• Assignment:
The lines to return are those below that contain the word "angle".

BEGIN

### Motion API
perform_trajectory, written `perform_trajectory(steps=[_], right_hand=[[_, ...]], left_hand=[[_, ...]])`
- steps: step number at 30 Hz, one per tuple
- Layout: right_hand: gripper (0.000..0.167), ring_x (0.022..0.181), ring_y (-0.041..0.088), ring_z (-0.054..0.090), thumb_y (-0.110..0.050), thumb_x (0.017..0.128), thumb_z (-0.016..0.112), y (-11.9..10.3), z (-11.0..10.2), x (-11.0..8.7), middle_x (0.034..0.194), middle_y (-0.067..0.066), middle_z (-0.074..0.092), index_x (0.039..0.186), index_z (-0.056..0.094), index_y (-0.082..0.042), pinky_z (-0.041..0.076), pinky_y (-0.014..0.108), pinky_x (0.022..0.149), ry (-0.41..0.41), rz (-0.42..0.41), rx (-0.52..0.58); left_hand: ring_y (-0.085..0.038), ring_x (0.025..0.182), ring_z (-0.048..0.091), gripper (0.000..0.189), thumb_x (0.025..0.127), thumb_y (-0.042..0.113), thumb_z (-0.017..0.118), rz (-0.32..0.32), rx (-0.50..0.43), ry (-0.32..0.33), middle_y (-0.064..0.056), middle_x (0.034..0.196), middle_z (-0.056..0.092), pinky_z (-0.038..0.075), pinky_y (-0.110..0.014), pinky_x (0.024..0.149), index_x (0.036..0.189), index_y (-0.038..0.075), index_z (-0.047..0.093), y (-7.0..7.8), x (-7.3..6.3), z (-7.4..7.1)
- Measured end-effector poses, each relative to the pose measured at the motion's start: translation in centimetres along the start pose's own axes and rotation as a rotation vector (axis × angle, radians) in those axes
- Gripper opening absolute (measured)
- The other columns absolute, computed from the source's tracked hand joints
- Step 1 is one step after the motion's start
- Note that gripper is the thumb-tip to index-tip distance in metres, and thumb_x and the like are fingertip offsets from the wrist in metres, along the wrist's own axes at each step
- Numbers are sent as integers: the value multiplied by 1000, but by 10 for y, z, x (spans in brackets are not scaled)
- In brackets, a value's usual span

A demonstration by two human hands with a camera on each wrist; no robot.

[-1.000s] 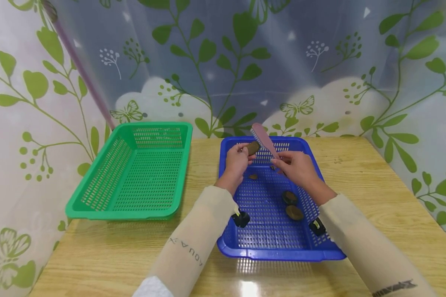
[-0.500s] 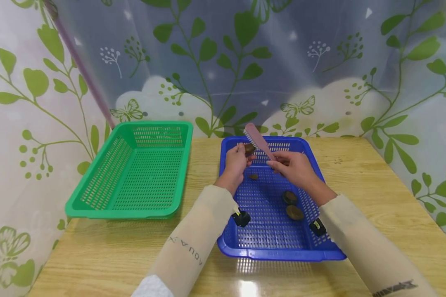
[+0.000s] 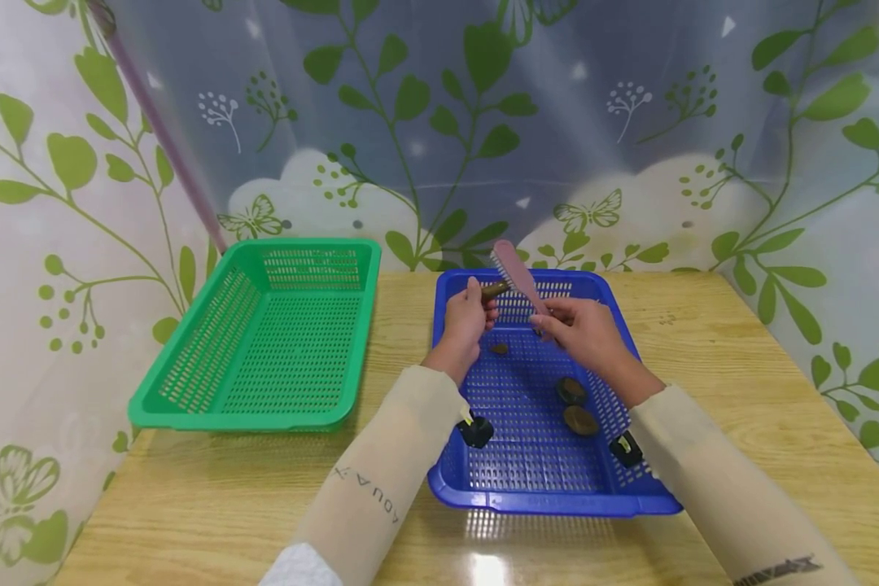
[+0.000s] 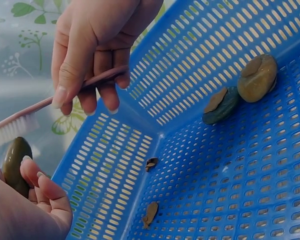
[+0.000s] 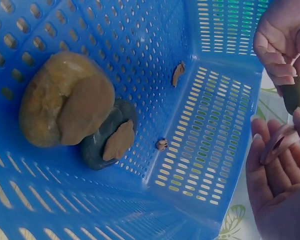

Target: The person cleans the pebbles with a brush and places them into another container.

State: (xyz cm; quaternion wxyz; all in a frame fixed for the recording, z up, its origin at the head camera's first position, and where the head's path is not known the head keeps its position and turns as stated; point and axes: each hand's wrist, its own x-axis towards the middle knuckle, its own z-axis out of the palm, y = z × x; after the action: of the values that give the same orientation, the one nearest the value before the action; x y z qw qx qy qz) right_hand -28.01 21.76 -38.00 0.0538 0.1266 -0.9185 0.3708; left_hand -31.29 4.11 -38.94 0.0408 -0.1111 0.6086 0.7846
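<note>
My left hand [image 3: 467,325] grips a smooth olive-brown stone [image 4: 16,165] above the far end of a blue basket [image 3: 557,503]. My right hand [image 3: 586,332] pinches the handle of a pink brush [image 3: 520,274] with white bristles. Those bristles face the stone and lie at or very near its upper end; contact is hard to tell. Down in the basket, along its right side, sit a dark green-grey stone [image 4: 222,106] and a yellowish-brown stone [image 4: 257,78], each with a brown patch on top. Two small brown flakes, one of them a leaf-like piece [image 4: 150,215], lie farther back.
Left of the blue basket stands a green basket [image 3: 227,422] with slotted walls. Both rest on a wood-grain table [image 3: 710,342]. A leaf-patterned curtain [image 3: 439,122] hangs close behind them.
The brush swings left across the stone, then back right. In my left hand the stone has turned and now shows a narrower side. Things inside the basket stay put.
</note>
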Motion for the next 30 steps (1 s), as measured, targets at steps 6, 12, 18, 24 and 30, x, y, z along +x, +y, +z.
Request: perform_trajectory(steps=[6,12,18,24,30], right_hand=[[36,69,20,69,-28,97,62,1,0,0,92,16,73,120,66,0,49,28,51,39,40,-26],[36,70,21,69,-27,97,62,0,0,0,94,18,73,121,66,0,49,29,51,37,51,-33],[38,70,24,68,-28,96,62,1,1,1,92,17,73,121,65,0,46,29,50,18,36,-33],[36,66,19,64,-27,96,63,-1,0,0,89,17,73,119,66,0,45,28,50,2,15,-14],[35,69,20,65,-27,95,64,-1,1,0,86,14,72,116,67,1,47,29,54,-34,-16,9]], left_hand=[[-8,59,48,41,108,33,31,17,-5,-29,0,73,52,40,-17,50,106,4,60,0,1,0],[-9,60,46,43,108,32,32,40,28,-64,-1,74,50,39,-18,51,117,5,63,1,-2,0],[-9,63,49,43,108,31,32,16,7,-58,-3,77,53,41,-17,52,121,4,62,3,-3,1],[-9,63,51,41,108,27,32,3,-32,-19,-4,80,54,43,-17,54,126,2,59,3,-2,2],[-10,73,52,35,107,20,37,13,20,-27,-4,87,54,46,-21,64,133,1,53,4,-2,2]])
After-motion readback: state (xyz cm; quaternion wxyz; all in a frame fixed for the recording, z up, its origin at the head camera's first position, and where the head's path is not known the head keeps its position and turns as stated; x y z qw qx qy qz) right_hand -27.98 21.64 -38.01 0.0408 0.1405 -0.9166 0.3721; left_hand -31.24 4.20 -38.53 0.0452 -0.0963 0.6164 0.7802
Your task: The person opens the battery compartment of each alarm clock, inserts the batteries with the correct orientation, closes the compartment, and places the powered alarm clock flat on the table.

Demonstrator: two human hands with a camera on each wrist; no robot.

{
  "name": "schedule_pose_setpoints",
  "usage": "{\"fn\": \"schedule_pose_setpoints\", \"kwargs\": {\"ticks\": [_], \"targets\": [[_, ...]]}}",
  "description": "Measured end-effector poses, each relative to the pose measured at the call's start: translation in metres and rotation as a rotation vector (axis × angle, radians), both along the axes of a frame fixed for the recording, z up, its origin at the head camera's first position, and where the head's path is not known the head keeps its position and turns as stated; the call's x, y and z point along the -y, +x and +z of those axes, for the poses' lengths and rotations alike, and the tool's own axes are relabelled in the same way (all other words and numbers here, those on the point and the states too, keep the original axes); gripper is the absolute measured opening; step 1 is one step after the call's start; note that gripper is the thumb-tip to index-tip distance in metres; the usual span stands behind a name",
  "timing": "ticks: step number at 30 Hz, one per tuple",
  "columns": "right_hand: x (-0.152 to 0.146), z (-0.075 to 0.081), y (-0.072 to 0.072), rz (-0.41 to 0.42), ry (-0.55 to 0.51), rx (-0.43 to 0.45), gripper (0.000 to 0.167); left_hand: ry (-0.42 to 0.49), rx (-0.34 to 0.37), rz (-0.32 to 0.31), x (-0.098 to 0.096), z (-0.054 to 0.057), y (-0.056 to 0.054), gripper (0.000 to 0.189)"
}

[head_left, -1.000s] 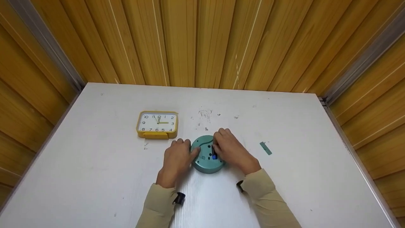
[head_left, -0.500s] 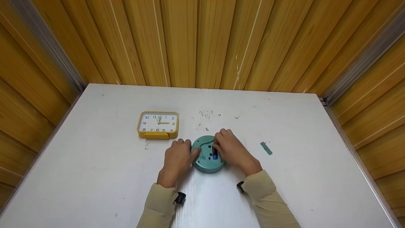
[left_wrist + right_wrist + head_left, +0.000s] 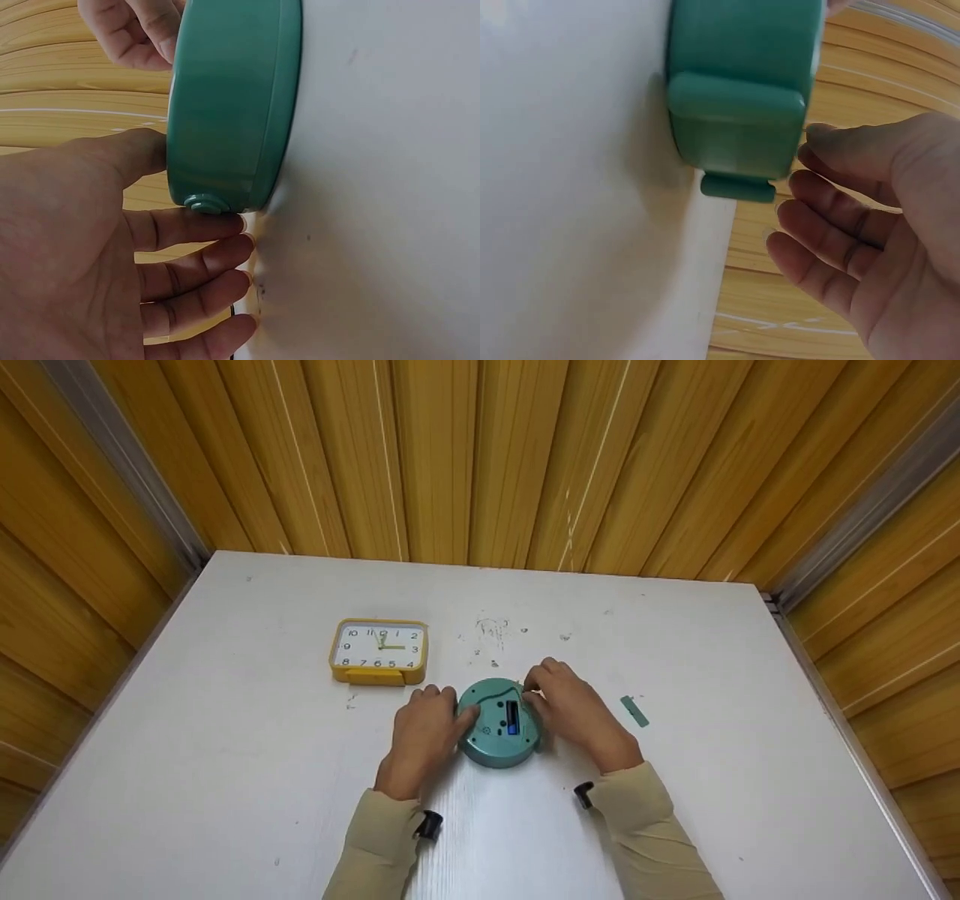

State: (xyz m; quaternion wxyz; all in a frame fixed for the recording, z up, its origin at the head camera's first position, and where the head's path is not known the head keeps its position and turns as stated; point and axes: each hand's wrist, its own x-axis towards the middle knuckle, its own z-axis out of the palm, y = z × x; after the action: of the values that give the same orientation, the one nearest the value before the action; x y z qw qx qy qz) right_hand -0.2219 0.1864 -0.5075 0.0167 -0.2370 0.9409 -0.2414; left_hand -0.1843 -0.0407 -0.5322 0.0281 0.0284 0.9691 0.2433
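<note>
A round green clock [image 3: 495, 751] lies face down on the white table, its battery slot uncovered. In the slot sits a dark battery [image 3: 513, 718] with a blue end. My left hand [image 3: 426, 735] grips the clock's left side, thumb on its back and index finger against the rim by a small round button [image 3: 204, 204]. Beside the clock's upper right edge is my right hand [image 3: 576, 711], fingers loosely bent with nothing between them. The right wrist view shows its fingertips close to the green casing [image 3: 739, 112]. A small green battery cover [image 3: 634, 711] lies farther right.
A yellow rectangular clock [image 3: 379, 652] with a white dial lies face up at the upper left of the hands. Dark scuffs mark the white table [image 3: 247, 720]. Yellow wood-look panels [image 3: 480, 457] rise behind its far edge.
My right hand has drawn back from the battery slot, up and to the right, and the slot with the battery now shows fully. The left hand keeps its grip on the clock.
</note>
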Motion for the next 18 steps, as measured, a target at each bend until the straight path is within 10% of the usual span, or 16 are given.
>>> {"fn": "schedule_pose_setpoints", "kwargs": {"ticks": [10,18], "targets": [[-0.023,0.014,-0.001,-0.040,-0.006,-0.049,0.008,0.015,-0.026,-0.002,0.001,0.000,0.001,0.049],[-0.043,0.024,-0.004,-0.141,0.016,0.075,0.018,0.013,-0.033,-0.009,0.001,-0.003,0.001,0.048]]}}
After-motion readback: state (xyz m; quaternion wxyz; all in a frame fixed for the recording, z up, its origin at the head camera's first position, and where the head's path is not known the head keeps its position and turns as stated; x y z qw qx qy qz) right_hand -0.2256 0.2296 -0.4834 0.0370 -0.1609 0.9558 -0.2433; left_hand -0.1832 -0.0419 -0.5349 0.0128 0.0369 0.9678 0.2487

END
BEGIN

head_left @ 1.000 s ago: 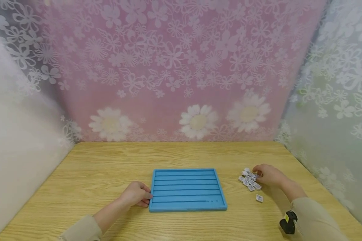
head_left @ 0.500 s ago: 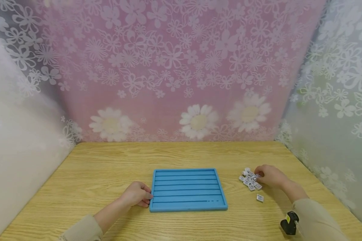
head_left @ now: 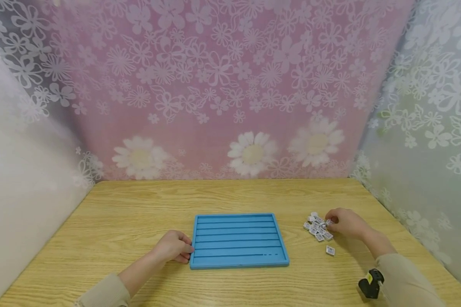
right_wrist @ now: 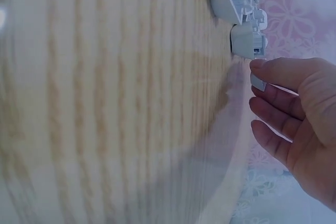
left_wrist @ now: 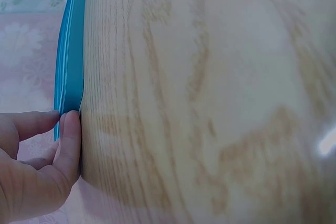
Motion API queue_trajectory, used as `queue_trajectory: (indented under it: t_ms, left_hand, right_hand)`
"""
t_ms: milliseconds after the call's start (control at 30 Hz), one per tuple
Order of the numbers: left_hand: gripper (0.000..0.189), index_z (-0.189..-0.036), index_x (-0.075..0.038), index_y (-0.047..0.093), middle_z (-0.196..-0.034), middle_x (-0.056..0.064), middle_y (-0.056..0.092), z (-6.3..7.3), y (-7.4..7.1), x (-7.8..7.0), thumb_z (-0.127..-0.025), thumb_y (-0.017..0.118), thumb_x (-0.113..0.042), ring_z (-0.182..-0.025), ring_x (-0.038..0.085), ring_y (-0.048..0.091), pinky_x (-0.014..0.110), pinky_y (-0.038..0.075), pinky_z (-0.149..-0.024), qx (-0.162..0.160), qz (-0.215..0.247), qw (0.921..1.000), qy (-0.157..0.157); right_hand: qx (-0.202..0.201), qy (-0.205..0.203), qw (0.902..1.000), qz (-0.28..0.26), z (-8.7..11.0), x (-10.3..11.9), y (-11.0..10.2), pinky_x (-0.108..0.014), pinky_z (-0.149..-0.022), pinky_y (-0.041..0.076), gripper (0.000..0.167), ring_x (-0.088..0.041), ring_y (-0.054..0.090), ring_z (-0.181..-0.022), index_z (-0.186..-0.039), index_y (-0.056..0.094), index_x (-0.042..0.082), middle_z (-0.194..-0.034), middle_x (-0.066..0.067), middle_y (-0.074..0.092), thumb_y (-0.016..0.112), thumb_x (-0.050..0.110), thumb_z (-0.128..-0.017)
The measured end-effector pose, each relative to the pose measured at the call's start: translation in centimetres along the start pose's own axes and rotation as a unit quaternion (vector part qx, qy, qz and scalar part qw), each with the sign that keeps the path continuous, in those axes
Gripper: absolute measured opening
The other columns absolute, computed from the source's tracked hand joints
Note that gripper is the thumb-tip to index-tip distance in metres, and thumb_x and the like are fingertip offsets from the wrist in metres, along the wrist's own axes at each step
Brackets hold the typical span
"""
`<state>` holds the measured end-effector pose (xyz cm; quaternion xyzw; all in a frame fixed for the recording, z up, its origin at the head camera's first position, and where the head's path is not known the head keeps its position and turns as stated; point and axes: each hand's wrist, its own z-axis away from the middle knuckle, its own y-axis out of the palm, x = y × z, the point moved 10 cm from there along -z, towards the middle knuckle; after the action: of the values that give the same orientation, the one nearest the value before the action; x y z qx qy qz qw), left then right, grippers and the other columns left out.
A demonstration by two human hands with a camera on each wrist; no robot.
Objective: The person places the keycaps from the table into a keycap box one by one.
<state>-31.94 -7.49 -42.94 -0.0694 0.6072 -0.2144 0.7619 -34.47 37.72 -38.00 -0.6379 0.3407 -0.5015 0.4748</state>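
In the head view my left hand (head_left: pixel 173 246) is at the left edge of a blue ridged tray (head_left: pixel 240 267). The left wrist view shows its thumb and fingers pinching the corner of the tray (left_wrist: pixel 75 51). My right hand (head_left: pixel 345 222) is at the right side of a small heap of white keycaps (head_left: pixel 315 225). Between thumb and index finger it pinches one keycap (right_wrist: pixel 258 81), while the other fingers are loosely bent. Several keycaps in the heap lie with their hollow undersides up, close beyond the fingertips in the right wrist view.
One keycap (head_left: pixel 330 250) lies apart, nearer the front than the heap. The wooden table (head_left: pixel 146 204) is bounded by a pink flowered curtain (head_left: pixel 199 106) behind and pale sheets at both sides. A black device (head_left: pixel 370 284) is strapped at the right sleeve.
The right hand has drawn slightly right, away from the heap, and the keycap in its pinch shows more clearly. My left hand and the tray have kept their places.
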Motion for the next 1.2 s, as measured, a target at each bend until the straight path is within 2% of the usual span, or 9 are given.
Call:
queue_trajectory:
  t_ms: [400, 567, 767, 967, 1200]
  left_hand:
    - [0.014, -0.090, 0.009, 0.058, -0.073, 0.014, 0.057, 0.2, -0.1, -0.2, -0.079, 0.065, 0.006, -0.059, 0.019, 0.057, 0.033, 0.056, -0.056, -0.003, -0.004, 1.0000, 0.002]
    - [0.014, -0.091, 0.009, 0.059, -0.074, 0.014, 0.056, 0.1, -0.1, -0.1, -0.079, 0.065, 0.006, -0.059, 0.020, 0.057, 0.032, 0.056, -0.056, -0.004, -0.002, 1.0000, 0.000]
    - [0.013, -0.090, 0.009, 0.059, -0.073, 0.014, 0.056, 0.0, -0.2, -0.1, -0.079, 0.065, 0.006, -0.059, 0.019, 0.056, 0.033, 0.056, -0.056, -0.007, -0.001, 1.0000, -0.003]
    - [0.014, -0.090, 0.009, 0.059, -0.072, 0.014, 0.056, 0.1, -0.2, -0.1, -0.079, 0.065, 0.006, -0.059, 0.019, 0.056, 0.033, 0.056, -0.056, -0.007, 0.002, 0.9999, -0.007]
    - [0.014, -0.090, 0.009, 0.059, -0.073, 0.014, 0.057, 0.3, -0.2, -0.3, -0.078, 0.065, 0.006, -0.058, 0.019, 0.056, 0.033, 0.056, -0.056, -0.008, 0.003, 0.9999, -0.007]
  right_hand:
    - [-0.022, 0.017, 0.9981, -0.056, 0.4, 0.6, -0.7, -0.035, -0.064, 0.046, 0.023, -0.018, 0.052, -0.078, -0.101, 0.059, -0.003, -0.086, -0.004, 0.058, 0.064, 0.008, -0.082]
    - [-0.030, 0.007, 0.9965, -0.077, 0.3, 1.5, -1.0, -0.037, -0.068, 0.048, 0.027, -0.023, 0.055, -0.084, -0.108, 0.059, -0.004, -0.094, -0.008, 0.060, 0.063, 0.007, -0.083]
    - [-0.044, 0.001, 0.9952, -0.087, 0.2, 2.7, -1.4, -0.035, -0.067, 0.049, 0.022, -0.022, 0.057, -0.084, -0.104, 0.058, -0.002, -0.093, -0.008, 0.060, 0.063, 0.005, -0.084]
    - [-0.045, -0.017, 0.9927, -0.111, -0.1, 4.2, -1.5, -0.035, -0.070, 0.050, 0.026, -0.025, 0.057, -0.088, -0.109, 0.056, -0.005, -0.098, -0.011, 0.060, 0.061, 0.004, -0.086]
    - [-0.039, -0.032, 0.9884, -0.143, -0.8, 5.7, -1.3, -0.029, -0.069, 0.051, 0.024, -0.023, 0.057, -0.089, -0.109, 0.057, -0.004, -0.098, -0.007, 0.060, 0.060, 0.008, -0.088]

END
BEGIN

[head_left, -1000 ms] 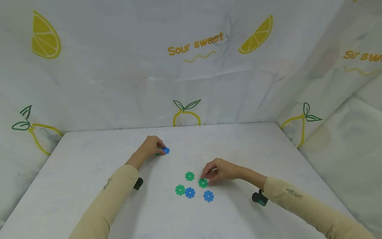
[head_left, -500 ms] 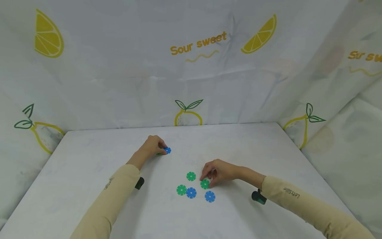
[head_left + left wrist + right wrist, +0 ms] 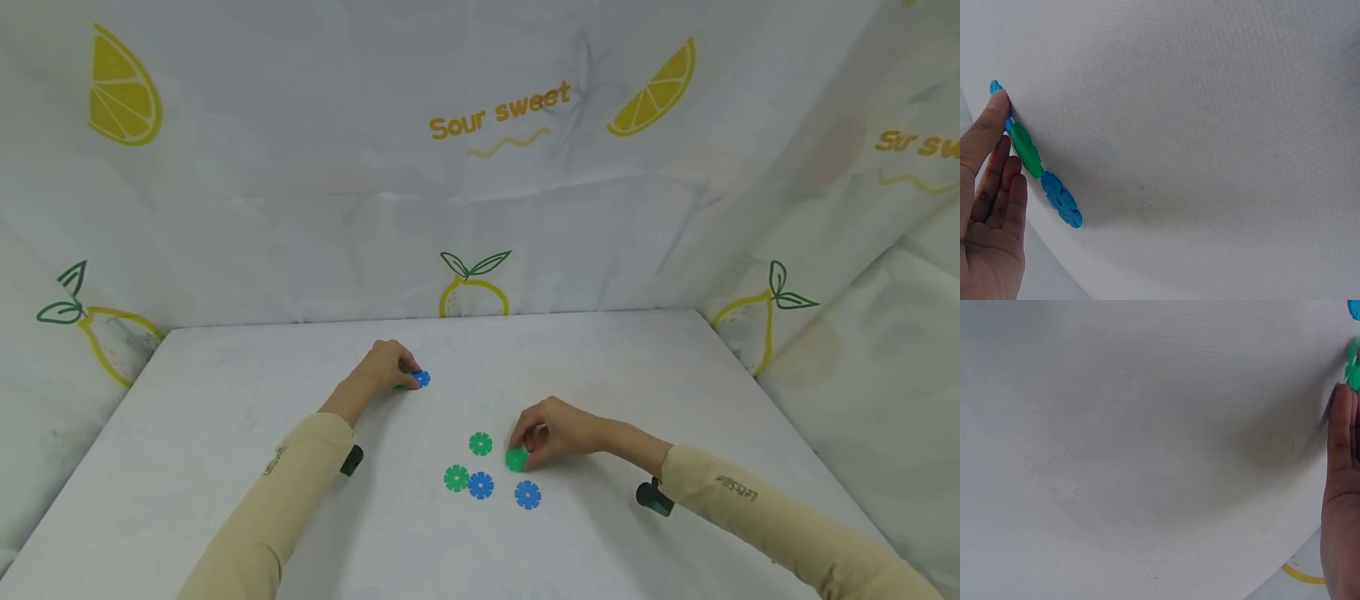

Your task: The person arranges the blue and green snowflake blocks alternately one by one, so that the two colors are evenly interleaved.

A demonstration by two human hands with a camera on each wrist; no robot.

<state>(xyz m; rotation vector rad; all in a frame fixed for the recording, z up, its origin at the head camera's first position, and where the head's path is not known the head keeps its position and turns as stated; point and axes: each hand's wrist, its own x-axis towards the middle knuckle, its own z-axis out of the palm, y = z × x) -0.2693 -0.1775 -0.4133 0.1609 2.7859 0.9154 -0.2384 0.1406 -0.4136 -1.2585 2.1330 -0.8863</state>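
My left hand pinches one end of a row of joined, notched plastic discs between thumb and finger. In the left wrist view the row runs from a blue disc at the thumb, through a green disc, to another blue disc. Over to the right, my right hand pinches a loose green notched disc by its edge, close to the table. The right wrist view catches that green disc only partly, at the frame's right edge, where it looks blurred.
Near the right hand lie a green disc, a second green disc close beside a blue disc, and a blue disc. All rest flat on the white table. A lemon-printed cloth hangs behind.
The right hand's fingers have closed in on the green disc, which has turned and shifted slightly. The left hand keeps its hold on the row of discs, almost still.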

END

• Response box:
- Measured end-effector poses, each relative to the pose measured at the motion's start: translation in centimetres along the start pose's own axes and rotation as a rotation vector (axis × angle, radians) in those axes
  "description": "Measured end-effector poses, each relative to the pose measured at the call's start: translation in metres and rotation as a rotation vector (axis × angle, radians), both along the axes of a frame fixed for the recording, z up, its origin at the head camera's first position, and where the head's path is not known the head keeps its position and turns as stated; the call's x, y and z point along the -y, +x and +z of those axes, for the poses' lengths and rotations alike, and the tool's own axes are relabelled in the same way (all other words and numbers here, those on the point and the states too, keep the original axes); gripper is the absolute measured opening; step 1 is one step after the call's start; note that gripper is the thumb-tip to index-tip distance in metres; the usual span stands behind a name",

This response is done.